# WORK ITEM
In full and word for word, copy the listing; no pictures belong in the copy.

# GIVEN MATERIAL
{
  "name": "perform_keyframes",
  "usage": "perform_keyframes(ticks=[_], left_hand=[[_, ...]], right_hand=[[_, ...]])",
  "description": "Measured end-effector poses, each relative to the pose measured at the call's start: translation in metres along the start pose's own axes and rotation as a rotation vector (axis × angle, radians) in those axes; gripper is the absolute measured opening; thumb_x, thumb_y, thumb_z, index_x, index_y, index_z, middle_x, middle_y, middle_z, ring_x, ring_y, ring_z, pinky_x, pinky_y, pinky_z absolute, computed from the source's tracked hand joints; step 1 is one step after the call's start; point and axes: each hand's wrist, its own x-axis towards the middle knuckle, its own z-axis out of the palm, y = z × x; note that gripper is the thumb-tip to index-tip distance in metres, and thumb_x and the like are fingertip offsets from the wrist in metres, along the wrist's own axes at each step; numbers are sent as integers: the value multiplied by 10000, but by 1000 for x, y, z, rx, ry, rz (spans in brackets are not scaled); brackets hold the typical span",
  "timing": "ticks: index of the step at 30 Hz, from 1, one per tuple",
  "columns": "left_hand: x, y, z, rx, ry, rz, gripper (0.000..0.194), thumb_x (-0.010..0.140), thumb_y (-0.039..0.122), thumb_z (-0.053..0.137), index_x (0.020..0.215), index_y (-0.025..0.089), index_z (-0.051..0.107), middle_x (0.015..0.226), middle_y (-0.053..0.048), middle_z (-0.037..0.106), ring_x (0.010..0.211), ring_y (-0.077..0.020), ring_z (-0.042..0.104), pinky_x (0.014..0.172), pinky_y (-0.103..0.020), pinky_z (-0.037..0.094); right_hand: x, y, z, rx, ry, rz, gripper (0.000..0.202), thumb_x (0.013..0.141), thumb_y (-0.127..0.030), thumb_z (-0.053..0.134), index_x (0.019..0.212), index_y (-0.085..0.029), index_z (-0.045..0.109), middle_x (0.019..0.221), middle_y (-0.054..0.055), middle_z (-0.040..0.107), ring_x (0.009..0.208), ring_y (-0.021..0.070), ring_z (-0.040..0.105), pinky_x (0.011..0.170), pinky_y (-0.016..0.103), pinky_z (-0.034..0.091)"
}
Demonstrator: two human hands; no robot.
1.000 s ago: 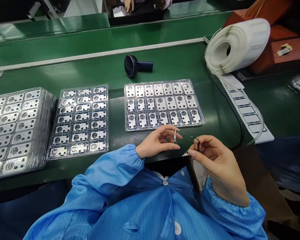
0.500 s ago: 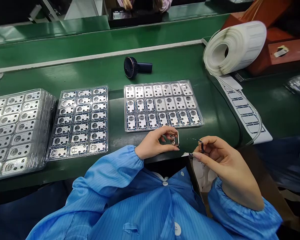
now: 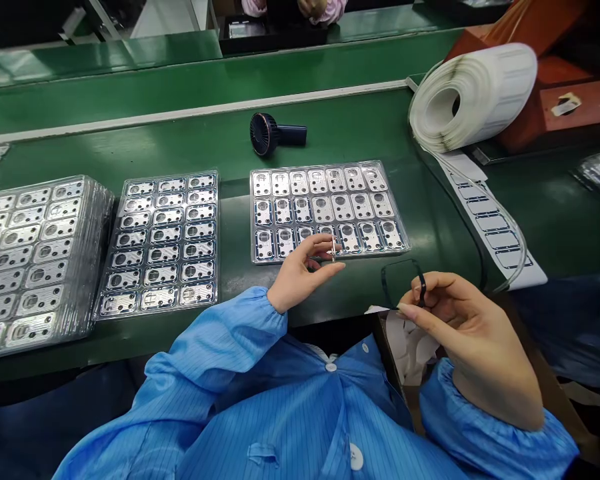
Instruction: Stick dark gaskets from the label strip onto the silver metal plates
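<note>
My left hand (image 3: 300,275) pinches a small silver metal plate (image 3: 333,251), turned almost edge-on, over the near edge of a clear plastic tray (image 3: 405,245). That tray holds rows of similar silver plates, some with dark blue borders. To the right, my right hand (image 3: 463,330) grips a thin dark adhesive frame (image 3: 423,283) between thumb and fingers. The frame's loop stands out to the left of the fingertips, apart from the metal plate. Below the right hand, a box holds white paper scraps (image 3: 405,343).
Left of the middle tray lie another filled tray (image 3: 217,243) and a tall stack of trays (image 3: 99,247). A small dark fan (image 3: 263,135) rests behind. At right, a label roll (image 3: 500,93) feeds a strip of frame stickers (image 3: 500,233) beside an orange machine (image 3: 585,120). A co-worker's hand (image 3: 313,7) shows opposite.
My left hand has moved left and up with the metal plate, which has turned edge-on. My right hand has shifted slightly right and down, and the frame's loop now shows more fully.
</note>
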Motion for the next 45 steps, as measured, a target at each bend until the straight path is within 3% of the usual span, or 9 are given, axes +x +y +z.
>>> perform_keyframes(ticks=[4,8,15,21,29,38,42,45], left_hand=[[1,0,0,-258,-87,-190,519,888,458,588,1309,166,506,1178,-150,681,949,-195,660,645,-250,497],[-1,0,3,-345,-144,-366,511,881,524,570,1240,165,516,1067,-145,707,779,-174,675,489,-213,441],[-5,1,6,-264,-113,-241,603,729,375,791,1180,195,434,982,-62,669,762,-111,596,572,-202,404],[-5,2,9,-292,-145,-202,626,683,372,821,1114,194,404,878,-3,615,781,-113,581,756,-268,420],[-7,4,11,-201,-150,-173,540,706,415,787,1044,202,424,802,29,554,723,-109,539,728,-268,413],[-8,3,10,-168,-166,-160,476,750,380,761,1043,200,431,811,22,574,700,-94,540,677,-234,427],[-6,0,10,-200,-127,-243,368,866,471,612,1051,186,471,945,-37,615,667,-83,574,573,-211,415],[-5,-2,11,-307,-71,-325,308,911,442,539,1065,177,509,964,-45,605,707,-99,627,560,-201,424]], right_hand=[[5,6,7,26,31,-13,309,757,-395,807,966,-242,638,808,25,685,757,188,668,677,275,579],[10,18,22,49,89,-69,244,817,-415,752,956,-254,632,846,22,681,820,202,695,759,308,582],[13,37,36,49,93,-97,212,893,-424,670,999,-248,623,909,41,713,883,228,702,814,363,584],[18,47,38,164,68,-93,219,892,-410,678,1030,-250,624,924,32,719,908,226,702,849,388,600],[15,42,44,88,99,-81,225,865,-427,699,974,-236,651,855,31,718,750,210,705,733,374,622],[15,42,42,-299,284,-356,99,880,-324,686,895,-226,688,842,31,677,754,197,646,667,331,543],[17,40,43,-416,330,-482,83,903,-310,648,876,-238,678,835,43,671,727,204,627,633,344,529],[17,41,43,-468,379,-524,64,904,-305,641,879,-253,668,840,54,671,760,224,633,650,366,533]])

# ANSWER AREA
{
  "name": "perform_keyframes",
  "usage": "perform_keyframes(ticks=[_], left_hand=[[_, ...]], right_hand=[[_, ...]])",
  "description": "Measured end-effector poses, each relative to the pose measured at the call's start: translation in metres along the start pose's own axes and rotation as a rotation vector (axis × angle, radians) in those axes; gripper is the absolute measured opening; thumb_x, thumb_y, thumb_z, index_x, index_y, index_z, middle_x, middle_y, middle_z, ring_x, ring_y, ring_z, pinky_x, pinky_y, pinky_z absolute, computed from the source's tracked hand joints; step 1 is one step after the call's start; point and axes: each hand's wrist, its own x-axis towards the middle knuckle, its own z-axis out of the palm, y = z × x; note that gripper is the thumb-tip to index-tip distance in metres, and thumb_x and the like are fingertip offsets from the wrist in metres, along the wrist's own axes at each step; numbers are sent as integers: the value multiplied by 10000, but by 1000 for x, y, z, rx, ry, rz (spans in brackets are not scaled); brackets hold the typical span",
  "timing": "ticks: index of the step at 30 Hz, from 1, one per tuple",
  "columns": "left_hand: x, y, z, rx, ry, rz, gripper (0.000..0.194), thumb_x (-0.010..0.140), thumb_y (-0.039..0.122), thumb_z (-0.053..0.137), index_x (0.020..0.215), index_y (-0.025..0.089), index_z (-0.051..0.107), middle_x (0.015..0.226), middle_y (-0.053..0.048), middle_z (-0.037..0.106), ring_x (0.010..0.211), ring_y (-0.077..0.020), ring_z (-0.042..0.104), pinky_x (0.014..0.172), pinky_y (-0.103..0.020), pinky_z (-0.037..0.094); right_hand: x, y, z, rx, ry, rz, gripper (0.000..0.202), thumb_x (0.013..0.141), thumb_y (-0.127..0.030), thumb_z (-0.053..0.134), index_x (0.019..0.212), index_y (-0.085..0.029), index_z (-0.045..0.109), middle_x (0.019..0.221), middle_y (-0.054..0.055), middle_z (-0.040..0.107), ring_x (0.009..0.208), ring_y (-0.021..0.070), ring_z (-0.040..0.105), pinky_x (0.011..0.170), pinky_y (-0.016..0.103), pinky_z (-0.034..0.091)"
}
Demonstrator: two human hands; no robot.
1.000 s ago: 
0.500 s ago: 
now: 
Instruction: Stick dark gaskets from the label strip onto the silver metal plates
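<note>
My left hand (image 3: 300,275) pinches a small silver metal plate (image 3: 333,251), turned almost edge-on, over the near edge of a clear plastic tray (image 3: 405,245). That tray holds rows of similar silver plates, some with dark blue borders. To the right, my right hand (image 3: 463,330) grips a thin dark adhesive frame (image 3: 423,283) between thumb and fingers. The frame's loop stands out to the left of the fingertips, apart from the metal plate. Below the right hand, a box holds white paper scraps (image 3: 405,343).
Left of the middle tray lie another filled tray (image 3: 217,243) and a tall stack of trays (image 3: 99,247). A small dark fan (image 3: 263,135) rests behind. At right, a label roll (image 3: 500,93) feeds a strip of frame stickers (image 3: 500,233) beside an orange machine (image 3: 585,120). A co-worker's hand (image 3: 313,7) shows opposite.
My left hand has moved left and up with the metal plate, which has turned edge-on. My right hand has shifted slightly right and down, and the frame's loop now shows more fully.
</note>
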Motion for the next 45 steps, as measured, a target at each bend until the straight path is within 3% of the usual span, or 9 are given, axes +x +y +z.
>>> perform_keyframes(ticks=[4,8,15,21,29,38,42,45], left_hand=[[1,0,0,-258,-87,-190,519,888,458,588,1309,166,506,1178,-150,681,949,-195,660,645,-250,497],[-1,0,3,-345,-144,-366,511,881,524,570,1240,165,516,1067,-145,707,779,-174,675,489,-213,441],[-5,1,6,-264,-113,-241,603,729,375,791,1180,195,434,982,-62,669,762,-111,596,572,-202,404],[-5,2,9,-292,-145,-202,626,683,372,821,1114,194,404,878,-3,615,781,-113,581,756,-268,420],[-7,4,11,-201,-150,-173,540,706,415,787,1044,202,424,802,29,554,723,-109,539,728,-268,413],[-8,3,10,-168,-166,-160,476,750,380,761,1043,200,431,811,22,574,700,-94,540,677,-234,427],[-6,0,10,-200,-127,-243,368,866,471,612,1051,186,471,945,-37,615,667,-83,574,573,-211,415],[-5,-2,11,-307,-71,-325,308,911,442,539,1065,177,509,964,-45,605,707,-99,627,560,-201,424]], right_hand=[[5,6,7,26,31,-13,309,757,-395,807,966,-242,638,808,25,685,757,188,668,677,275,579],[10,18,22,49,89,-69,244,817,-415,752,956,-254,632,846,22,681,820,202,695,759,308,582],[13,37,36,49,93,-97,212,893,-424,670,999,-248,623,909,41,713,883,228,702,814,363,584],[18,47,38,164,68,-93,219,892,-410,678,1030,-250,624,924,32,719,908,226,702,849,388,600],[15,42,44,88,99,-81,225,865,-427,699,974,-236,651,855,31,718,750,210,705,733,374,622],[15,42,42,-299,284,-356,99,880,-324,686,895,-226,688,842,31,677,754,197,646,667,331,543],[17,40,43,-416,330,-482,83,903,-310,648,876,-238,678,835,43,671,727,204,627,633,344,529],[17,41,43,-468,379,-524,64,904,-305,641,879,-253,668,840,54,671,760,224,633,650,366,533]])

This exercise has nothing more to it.